§ Problem description
Extract the lines that carry the string "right" from the listing.

§ Dataset section
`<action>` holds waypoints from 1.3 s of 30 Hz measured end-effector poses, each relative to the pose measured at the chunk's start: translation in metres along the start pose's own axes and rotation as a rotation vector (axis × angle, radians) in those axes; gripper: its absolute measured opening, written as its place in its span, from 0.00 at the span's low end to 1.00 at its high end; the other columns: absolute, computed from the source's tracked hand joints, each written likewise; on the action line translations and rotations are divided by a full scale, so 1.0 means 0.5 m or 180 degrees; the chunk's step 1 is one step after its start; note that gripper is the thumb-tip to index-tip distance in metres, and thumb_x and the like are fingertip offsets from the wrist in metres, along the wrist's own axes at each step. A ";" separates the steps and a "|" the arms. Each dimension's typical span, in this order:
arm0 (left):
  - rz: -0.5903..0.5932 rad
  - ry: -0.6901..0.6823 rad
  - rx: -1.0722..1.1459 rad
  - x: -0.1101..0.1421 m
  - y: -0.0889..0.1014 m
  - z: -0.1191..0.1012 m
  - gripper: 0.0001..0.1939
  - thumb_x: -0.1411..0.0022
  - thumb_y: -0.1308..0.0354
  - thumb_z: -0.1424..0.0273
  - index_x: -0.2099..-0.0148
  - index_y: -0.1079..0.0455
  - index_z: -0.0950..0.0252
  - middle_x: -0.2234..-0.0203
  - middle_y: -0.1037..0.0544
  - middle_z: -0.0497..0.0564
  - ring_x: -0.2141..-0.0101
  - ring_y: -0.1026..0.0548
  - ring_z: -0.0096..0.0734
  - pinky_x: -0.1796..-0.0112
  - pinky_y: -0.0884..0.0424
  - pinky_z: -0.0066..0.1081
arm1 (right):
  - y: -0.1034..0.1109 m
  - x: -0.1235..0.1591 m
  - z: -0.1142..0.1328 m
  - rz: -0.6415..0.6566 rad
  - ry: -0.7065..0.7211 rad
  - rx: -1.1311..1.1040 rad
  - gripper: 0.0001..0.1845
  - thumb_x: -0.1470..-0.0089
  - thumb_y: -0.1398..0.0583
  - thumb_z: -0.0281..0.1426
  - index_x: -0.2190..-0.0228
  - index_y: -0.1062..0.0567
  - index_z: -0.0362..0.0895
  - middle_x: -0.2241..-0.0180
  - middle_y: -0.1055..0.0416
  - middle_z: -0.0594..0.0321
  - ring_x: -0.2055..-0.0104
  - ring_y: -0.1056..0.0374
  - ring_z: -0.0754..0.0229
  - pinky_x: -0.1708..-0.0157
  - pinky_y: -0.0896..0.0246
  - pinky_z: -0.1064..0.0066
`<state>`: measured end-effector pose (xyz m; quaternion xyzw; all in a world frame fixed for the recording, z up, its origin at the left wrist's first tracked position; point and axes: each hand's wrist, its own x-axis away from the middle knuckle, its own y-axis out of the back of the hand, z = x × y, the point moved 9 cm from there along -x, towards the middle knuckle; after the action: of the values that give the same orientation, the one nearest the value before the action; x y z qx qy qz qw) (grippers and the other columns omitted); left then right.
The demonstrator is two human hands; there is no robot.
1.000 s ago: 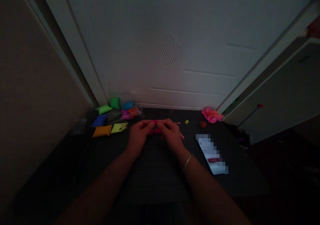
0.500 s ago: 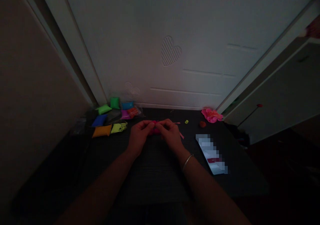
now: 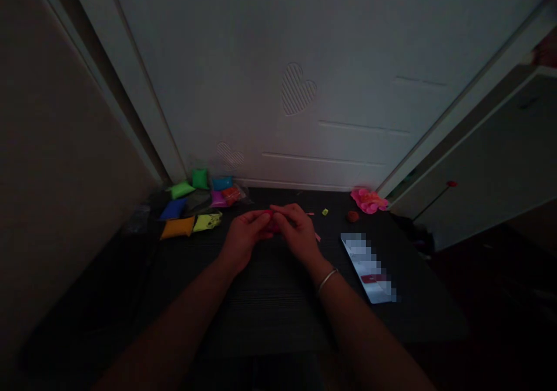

§ Task response
arm1 (right):
`<state>`: measured end-effector pose (xyz m; quaternion xyzw; all in a world frame fixed for the recording, z up, its origin at the left wrist's first tracked position; point and axes: each hand's wrist, its own x-axis away from the middle knuckle, its own y-axis out of the back of the hand, z = x × y, the point moved 9 cm from there along -x, towards the middle knuckle; after the action: of the values that give the same orientation, the one nearest the value before the action; x y z qx qy qz qw) (grippers and the other columns omitted); left then right.

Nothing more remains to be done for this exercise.